Task to complete
Restate the records in full and exactly, with no images included.

Data listing
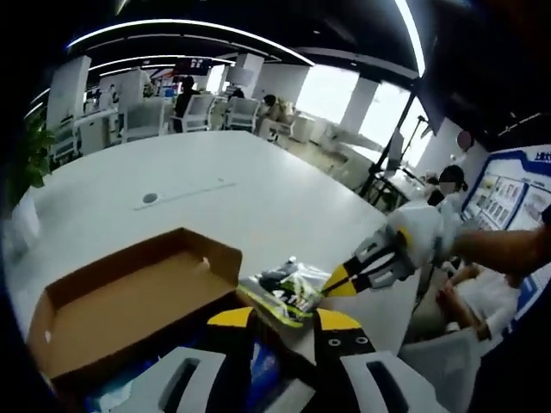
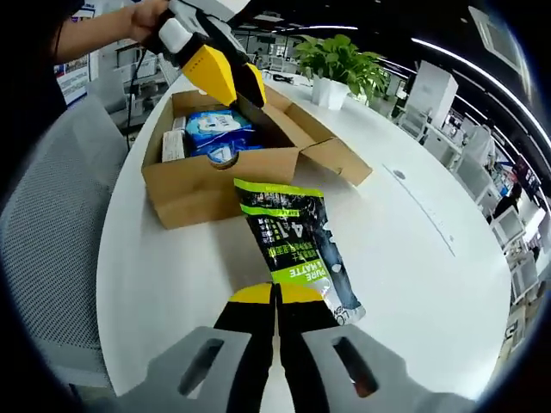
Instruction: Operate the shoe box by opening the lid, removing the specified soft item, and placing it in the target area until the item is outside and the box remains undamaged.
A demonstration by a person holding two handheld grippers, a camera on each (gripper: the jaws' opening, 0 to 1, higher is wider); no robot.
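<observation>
The brown cardboard shoe box [image 2: 207,185] stands open on the white table [image 2: 413,258], one flap [image 1: 129,301] folded outward. Blue packets [image 2: 211,129] lie inside. A green, black and white soft packet [image 2: 293,237] lies flat on the table just outside the box; in the left gripper view the packet [image 1: 284,292] sits beside the box corner. My right gripper [image 2: 275,295] has its jaws pressed together at the packet's near edge, and the right gripper [image 1: 337,282] touches that edge. My left gripper [image 1: 286,320] is open, its jaws either side of the box wall; the left gripper [image 2: 231,77] hangs over the box's far side.
A grey mesh chair [image 2: 52,224] stands close to the table's curved edge. A potted plant [image 2: 340,56] sits beyond the box. Seated people [image 1: 469,292] are off the table's right side. A small round port [image 1: 150,198] lies farther out on the table.
</observation>
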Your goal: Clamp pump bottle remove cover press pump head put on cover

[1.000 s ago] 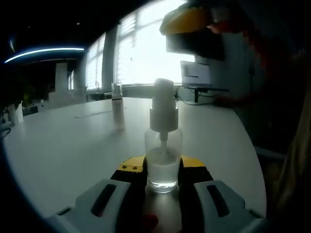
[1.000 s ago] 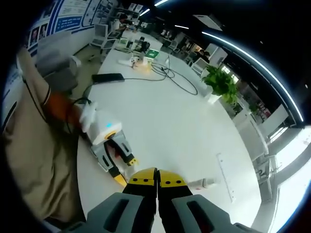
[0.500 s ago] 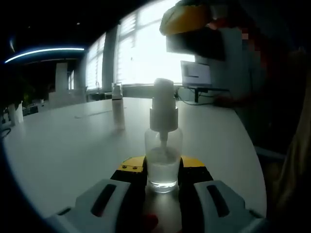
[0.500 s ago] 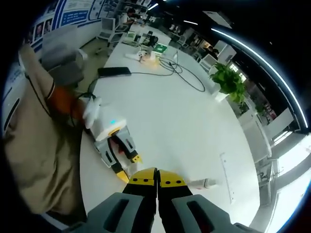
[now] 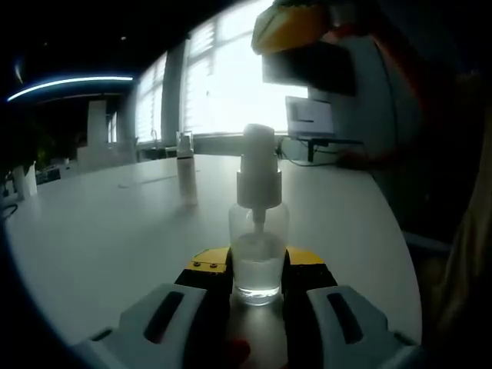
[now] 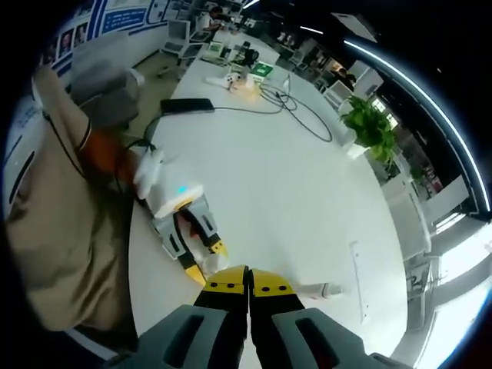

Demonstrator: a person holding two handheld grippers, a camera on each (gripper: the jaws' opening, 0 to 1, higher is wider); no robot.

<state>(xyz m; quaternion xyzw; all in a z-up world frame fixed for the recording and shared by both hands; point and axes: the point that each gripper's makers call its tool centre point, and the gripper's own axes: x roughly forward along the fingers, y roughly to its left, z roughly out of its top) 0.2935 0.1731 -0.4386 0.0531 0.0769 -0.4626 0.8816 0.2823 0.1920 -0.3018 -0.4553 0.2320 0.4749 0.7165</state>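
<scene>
Left tool (image 5: 257,286) grips pump bottle (image 5: 258,231) upright on table (image 5: 108,231); cover (image 5: 185,165) stands well apart. Right tool (image 6: 248,290), jaws closed and empty, hangs directly above pump head, ready to press down.

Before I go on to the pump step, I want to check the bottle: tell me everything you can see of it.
The bottle is small, round and clear, of glass or clear plastic, with clear liquid in its lower part. A white pump head tops it, with a thin tube running down inside. It stands upright on the white table, gripped at its lower body between the yellow-tipped jaws of the left claw. A clear cap stands apart behind it.
</scene>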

Answer to the problem
Instruction: Operate the shoe box by opening the lid, removing the specified soft item, and placing it in the target area until the item is outside and the box remains undamaged.
A demonstration by a person holding two handheld grippers, a camera on each (gripper: the jaws' opening, 0 to 1, higher is wider); no robot.
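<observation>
The brown cardboard shoe box [image 2: 207,185] stands open on the white table [image 2: 413,258], one flap [image 1: 129,301] folded outward. Blue packets [image 2: 211,129] lie inside. A green, black and white soft packet [image 2: 293,237] lies flat on the table just outside the box; in the left gripper view the packet [image 1: 284,292] sits beside the box corner. My right gripper [image 2: 275,295] has its jaws pressed together at the packet's near edge, and the right gripper [image 1: 337,282] touches that edge. My left gripper [image 1: 286,320] is open, its jaws either side of the box wall; the left gripper [image 2: 231,77] hangs over the box's far side.
A grey mesh chair [image 2: 52,224] stands close to the table's curved edge. A potted plant [image 2: 340,56] sits beyond the box. Seated people [image 1: 469,292] are off the table's right side. A small round port [image 1: 150,198] lies farther out on the table.
</observation>
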Your goal: Clamp pump bottle remove cover press pump head put on cover

[1.000 s ago] 
[1.000 s ago] 
[0.500 s ago] 
[0.500 s ago] 
[now] 
[now] 

Demonstrator: a person holding two handheld grippers, a camera on each (gripper: the jaws' opening, 0 to 1, higher is wider); no robot.

<state>(xyz m; quaternion xyzw; all in a z-up world frame fixed for the recording and shared by both hands; point and axes: the point that each gripper's makers call its tool centre point, and the gripper's own axes: x roughly forward along the fingers, y roughly to its left, z roughly out of its top) 0.2935 0.1731 -0.4386 0.0531 0.0769 -0.4626 0.8816 0.2823 0.1920 -0.3018 -0.4553 0.2320 0.4749 0.7165</state>
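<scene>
Left tool (image 5: 257,286) grips pump bottle (image 5: 258,231) upright on table (image 5: 108,231); cover (image 5: 185,165) stands well apart. Right tool (image 6: 248,290), jaws closed and empty, hangs directly above pump head, ready to press down.

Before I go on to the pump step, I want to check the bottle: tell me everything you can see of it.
The bottle is small, round and clear, of glass or clear plastic, with clear liquid in its lower part. A white pump head tops it, with a thin tube running down inside. It stands upright on the white table, gripped at its lower body between the yellow-tipped jaws of the left claw. A clear cap stands apart behind it.
</scene>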

That is the complete answer.